A young Palestinian girl has started a search across 7,000 miles of land and sea for a brother. He is believed to be “somewhere in the vicinity of Chicago.”
The girl is Sarah Chakim (or Hakim). She is a graduate of Meier Shfeyah, the children’s village maintained by Junior Hadassah, in Palestine, and is now an agricultural worker at Petach-Tikvah, near Tel Aviv.
Sarah, an orphan, is twenty years old. She was approached two years ago by a fellow passenger in a train near Jerusalem and asked if her name were Chakim and whether she had a brother in America.
The conversation stirred half-forgotten childish memories, and she dimly recalled hearing about a brother when she was a very young child. From the time of this chance encounter Sarah has devoted herself unrelentingly to the search for her lost brother, according to information received here from the Palestinian representatives of Junior Hadassah.
She began to make investigations about her brother, finally tracing his probable whereabouts to the vicinity of Chicago. The facts she learned were that he was called Samuel, that he was born in Constantinople in 1905, and was brought to Palestine by his parents while still a child. The mother divorced the father and left for America. The father remarried and Sarah was the child of this second marriage. Toward the end of the War both her parents died. In 1918 Samuel entered the Mikveh Israel agricultural training school in Palestine and remained there until 1921. In the latter year his mother returned and took him back with her to America.
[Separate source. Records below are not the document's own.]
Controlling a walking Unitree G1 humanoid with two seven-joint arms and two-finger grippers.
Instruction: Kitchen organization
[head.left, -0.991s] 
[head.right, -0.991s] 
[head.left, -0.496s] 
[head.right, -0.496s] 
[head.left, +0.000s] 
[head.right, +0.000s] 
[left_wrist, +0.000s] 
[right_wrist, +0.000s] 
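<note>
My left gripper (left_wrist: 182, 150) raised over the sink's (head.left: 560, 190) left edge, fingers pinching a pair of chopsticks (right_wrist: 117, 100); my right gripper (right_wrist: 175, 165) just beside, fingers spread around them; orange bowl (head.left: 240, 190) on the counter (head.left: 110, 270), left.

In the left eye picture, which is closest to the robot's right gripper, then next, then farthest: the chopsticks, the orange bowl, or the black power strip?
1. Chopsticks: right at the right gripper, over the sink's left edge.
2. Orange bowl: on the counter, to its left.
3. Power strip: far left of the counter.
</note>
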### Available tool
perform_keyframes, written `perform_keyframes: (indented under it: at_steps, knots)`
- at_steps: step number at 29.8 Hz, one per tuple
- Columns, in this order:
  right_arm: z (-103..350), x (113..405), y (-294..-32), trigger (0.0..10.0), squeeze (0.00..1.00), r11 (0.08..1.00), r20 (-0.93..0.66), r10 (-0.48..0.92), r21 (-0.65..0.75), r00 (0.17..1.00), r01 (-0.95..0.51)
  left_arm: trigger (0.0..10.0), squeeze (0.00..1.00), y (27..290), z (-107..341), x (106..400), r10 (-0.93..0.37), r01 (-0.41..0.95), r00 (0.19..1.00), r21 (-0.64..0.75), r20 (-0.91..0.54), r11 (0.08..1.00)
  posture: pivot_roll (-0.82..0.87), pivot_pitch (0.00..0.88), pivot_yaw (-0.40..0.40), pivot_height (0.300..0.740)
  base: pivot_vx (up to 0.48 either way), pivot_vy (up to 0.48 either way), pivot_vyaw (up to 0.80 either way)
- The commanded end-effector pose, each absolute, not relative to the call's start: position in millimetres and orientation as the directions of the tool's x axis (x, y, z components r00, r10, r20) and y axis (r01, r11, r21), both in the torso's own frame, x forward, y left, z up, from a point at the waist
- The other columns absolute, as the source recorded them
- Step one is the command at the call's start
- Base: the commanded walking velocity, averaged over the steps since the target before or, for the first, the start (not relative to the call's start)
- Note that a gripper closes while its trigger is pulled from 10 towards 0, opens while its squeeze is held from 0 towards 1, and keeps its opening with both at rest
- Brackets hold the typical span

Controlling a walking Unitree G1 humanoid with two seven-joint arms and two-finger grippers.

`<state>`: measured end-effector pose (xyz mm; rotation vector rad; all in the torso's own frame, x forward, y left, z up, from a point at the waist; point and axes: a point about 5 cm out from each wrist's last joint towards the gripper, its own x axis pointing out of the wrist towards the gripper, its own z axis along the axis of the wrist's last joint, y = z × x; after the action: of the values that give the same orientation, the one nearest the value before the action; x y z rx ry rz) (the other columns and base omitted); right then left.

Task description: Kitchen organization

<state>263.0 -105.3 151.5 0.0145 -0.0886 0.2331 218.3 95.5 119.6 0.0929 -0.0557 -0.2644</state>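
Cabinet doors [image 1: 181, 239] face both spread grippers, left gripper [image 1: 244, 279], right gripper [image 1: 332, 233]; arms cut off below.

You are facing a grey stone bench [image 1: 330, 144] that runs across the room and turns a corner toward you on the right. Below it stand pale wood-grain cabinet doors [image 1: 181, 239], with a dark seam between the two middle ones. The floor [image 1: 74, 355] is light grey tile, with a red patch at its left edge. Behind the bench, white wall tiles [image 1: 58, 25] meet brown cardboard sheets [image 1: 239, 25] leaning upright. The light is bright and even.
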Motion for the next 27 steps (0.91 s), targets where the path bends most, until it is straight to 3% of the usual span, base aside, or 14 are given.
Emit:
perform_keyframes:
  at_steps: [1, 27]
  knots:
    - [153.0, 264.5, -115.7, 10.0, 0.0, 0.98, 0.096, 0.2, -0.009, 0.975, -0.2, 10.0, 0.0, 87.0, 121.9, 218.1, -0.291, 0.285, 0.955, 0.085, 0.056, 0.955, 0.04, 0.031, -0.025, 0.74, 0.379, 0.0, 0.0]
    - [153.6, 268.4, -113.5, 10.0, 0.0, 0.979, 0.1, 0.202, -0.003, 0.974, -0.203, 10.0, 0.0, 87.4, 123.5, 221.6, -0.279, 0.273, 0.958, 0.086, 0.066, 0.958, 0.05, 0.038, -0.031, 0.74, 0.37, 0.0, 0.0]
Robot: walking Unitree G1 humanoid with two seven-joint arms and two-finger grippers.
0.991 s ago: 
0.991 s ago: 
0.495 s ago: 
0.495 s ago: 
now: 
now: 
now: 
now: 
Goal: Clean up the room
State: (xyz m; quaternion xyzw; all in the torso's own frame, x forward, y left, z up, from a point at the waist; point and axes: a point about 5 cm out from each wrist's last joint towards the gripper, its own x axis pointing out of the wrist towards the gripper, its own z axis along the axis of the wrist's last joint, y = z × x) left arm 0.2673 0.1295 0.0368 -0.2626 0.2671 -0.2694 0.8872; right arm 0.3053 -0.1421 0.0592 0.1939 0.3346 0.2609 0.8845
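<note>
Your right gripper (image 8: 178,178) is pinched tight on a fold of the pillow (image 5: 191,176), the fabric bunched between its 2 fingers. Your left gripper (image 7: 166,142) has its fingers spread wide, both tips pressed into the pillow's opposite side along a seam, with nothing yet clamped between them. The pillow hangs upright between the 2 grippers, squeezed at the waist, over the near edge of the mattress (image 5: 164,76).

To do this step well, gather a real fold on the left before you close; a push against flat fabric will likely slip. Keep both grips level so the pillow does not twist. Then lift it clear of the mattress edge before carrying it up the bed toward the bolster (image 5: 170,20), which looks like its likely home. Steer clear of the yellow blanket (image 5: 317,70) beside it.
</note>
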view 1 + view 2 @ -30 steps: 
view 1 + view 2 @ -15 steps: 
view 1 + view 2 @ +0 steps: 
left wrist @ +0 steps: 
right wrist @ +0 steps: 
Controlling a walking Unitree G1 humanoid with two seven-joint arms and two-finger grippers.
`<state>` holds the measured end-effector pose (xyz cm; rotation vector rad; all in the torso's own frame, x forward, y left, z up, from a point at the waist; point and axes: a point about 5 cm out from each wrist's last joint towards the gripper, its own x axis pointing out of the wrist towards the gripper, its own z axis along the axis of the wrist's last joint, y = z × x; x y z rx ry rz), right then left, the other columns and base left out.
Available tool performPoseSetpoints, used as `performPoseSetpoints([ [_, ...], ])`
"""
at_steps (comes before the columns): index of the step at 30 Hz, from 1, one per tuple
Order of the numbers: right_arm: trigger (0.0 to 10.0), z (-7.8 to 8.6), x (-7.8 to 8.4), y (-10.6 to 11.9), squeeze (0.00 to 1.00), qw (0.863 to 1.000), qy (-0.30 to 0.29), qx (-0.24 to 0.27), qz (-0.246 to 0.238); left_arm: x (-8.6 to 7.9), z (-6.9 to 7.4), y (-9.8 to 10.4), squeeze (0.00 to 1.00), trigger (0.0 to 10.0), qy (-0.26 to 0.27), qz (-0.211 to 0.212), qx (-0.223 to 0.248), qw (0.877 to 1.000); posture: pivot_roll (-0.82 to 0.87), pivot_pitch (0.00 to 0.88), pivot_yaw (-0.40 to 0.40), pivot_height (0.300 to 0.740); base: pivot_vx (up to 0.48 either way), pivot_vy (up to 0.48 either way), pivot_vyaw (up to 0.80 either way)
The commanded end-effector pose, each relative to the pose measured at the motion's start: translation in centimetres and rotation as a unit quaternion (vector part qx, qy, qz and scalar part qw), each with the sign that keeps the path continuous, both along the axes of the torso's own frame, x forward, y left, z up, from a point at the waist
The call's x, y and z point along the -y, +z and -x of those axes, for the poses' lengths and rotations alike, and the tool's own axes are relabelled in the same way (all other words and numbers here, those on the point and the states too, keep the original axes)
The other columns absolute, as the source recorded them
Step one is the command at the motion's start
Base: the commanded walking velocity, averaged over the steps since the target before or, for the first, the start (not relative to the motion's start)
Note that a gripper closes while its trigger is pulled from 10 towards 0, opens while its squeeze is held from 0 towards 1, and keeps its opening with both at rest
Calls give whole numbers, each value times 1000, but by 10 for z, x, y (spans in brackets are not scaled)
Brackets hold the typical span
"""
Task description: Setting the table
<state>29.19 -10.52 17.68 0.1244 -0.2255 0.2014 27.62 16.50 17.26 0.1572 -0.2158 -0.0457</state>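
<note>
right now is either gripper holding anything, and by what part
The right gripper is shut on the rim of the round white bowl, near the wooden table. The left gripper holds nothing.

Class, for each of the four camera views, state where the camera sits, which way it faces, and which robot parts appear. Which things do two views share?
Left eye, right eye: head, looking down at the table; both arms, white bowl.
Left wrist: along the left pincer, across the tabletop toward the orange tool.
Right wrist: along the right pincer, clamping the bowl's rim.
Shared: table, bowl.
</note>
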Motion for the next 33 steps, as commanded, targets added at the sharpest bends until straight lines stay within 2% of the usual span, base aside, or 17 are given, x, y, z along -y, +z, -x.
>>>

From her brother’s letter to his friends at the agricultural school Sarah learned that Samuel had settled on a farm near Chicago. From one of the friends she secured a photograph of her brother which she sent on to Junior Hadassah to aid in the search.
Since in none of the correspondence which Samuel had with his friends for a few years after he left Palestine does he mention a sister, Sarah believes he does not remember their early association.
Junior Hadassah is endeavoring to trace young Chakim through farmers’ cooperative groups in the Midwest and through the newspapers.